■ **Task objective**:
Return the lines from the start of the data through the line with "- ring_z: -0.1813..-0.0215". Include both of those lines and no others.

■ **Records supplied**:
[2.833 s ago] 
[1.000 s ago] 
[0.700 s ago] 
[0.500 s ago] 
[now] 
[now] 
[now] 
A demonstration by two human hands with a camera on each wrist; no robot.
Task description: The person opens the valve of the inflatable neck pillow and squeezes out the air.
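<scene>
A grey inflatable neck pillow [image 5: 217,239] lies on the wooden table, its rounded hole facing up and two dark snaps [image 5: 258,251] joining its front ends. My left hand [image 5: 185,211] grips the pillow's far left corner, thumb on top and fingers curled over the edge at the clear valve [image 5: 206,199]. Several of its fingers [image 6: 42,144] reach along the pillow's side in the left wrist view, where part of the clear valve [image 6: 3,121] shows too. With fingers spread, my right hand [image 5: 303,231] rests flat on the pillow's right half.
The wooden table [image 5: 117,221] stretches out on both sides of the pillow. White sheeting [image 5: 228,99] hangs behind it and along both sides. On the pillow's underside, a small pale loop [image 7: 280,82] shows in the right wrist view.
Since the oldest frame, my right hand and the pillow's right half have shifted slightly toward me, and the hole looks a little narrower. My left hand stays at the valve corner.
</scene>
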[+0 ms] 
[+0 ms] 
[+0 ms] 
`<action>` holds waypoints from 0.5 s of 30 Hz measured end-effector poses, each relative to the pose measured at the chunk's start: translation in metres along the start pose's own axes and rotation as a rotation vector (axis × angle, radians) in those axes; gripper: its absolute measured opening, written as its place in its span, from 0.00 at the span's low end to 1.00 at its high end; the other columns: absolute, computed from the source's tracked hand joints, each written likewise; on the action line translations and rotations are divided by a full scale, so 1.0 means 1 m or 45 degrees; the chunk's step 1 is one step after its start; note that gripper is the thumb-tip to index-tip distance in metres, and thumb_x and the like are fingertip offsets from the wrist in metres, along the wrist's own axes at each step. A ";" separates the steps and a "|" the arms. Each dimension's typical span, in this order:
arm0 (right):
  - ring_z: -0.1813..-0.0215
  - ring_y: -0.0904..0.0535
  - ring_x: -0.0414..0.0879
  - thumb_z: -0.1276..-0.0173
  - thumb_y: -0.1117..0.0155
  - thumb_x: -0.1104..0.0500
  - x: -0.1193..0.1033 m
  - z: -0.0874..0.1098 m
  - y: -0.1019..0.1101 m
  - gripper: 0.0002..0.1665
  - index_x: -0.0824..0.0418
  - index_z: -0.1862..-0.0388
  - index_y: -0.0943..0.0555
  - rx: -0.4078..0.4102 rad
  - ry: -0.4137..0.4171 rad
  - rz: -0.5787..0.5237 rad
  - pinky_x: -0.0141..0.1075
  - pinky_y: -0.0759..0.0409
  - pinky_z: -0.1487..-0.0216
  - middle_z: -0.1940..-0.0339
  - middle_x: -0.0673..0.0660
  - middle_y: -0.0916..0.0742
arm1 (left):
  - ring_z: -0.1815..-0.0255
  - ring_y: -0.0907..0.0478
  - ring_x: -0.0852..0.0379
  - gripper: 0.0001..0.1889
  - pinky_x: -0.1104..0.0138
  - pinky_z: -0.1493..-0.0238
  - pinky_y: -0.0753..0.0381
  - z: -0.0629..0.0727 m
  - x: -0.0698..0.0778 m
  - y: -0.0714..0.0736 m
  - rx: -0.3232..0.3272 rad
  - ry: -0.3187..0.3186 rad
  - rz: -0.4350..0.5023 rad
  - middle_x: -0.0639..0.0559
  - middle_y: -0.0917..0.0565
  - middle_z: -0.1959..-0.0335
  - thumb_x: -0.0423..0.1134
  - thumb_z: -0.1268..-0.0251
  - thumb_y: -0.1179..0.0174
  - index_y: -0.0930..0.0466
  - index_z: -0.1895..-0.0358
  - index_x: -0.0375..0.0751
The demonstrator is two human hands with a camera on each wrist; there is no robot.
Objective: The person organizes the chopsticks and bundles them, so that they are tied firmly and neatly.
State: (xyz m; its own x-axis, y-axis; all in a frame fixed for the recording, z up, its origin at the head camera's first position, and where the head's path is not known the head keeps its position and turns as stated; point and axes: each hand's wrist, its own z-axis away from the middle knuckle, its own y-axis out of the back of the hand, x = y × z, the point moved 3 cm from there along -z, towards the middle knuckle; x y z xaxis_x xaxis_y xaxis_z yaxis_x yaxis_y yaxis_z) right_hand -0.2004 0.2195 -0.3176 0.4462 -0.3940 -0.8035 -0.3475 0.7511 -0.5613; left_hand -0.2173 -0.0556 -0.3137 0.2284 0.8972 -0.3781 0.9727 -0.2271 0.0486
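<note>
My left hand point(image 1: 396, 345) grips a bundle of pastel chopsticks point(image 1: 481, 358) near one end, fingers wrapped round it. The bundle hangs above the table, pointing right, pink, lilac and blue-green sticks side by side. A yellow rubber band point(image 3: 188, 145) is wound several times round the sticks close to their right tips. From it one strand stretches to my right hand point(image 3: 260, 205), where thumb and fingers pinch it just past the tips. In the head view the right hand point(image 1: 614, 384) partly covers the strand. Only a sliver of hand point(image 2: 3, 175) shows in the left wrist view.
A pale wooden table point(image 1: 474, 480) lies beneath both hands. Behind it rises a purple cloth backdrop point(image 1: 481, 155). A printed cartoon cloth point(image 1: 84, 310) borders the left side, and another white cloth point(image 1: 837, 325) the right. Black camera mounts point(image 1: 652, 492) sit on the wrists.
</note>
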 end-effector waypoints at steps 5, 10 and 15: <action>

■ **Your response**:
[2.833 s ago] 
[1.000 s ago] 
[0.700 s ago] 
[0.500 s ago] 
[now] 
[now] 
[now] 
A demonstration by two human hands with a camera on each wrist; no robot.
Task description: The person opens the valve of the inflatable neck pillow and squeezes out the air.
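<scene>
A grey inflatable neck pillow [image 5: 217,239] lies on the wooden table, its rounded hole facing up and two dark snaps [image 5: 258,251] joining its front ends. My left hand [image 5: 185,211] grips the pillow's far left corner, thumb on top and fingers curled over the edge at the clear valve [image 5: 206,199]. Several of its fingers [image 6: 42,144] reach along the pillow's side in the left wrist view, where part of the clear valve [image 6: 3,121] shows too. With fingers spread, my right hand [image 5: 303,231] rests flat on the pillow's right half.
The wooden table [image 5: 117,221] stretches out on both sides of the pillow. White sheeting [image 5: 228,99] hangs behind it and along both sides. On the pillow's underside, a small pale loop [image 7: 280,82] shows in the right wrist view.
Since the oldest frame, my right hand and the pillow's right half have shifted slightly toward me, and the hole looks a little narrower. My left hand stays at the valve corner.
</scene>
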[+0 ms] 
[+0 ms] 
[+0 ms] 
`<action>` holds waypoints from 0.5 s of 30 Hz measured end-effector poses, each relative to the pose measured at the chunk's start: translation in metres along the start pose's own axes and rotation as a rotation vector (axis × angle, radians) in those axes; gripper: its absolute measured opening, written as its place in its span, from 0.00 at the span's low end to 1.00 at its high end; the other columns: absolute, computed from the source's tracked hand joints, each written likewise; on the action line translations and rotations are divided by a full scale, so 1.0 means 1 m or 45 degrees; the chunk's step 1 is one step after its start; note that gripper is the thumb-tip to index-tip distance in metres, and thumb_x and the like are fingertip offsets from the wrist in metres, along the wrist's own axes at each step. A ";" separates the steps and a "|" the arms. Each dimension's typical span, in this order:
arm0 (right):
  - ring_z: -0.1813..-0.0215

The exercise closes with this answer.